Louise pensa rapidement qu'elle n'avait quasiment pas d'expérience professionnelle et fit une évaluation express de ses compétences"professeur"répondit-elle enfin, délivrée de l'angoisse d'avoir à répondre qu'elle était femme au foyer.
"Oui, je suppose que vous pouvez travailler dans une école, vous avez des diplômes français ?"
"Maîtrise de géographie" répondit-elle à la vitesse d'un concurrent de jeu télévisé.
"Vous avez de l'expérience ?"
"J'ai enseigné deux ans au collège Cabral de Tapamirim !"énoncia-t-elle fermement. Elle se sentait maintenant plus sûre d'elle, elle avait les réponses, elle était préparée pour le prochain round.
"Bon, le mieux est de prendre des contacts en France"dit M. Martin mettant un terme à l'épreuve"votre famille peut sans doute vous aider et recueillir de plus amples renseignements. Chaque cas est particulier." ajouta-t-il sur un ton définitif.

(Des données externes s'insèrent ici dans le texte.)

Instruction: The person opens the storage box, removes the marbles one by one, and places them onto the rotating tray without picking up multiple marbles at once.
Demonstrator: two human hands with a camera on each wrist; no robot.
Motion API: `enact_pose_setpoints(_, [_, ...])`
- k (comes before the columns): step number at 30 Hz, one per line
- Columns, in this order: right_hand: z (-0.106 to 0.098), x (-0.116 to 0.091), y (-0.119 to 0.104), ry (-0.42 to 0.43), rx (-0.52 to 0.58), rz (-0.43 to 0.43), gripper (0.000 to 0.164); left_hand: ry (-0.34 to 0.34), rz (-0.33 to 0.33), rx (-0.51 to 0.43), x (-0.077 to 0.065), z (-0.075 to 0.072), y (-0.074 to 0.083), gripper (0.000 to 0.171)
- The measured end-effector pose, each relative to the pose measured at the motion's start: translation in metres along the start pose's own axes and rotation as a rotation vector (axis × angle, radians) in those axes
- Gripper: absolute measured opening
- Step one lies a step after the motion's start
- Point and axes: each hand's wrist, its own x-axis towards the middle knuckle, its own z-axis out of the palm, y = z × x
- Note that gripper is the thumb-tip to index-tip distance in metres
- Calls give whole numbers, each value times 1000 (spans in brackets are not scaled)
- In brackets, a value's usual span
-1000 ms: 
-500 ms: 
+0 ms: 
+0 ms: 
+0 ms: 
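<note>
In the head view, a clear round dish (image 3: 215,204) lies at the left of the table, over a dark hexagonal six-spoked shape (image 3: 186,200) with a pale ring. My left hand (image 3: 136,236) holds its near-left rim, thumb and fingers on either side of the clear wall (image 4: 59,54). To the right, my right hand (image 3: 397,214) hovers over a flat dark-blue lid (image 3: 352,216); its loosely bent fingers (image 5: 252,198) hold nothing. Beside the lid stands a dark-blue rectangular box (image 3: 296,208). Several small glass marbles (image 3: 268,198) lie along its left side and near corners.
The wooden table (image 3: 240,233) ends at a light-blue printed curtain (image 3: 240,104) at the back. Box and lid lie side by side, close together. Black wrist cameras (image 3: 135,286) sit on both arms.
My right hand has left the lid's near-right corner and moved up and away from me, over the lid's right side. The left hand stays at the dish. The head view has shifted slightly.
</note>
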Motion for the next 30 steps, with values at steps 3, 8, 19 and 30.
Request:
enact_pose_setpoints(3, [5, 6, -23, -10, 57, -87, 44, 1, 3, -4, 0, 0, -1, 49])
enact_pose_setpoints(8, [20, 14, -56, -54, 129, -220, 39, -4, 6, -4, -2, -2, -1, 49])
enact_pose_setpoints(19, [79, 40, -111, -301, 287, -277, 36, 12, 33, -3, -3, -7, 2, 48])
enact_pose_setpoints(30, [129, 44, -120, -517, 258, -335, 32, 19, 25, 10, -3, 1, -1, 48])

"Oui, entendu Monsieur, je vous remercie pour ces informations, merci, au revoir !"Louise raccrocha, essoufflée comme après une course d'obstacles, elle regarda autour d'elle encore nerveuse et vit José concentré sur son article, dans la salle de rédaction tout était normal, l'animation du journal et les éclats de voix en portugais emplissaient l'espace qui lui avait un instant paru vide comme un studio sans public.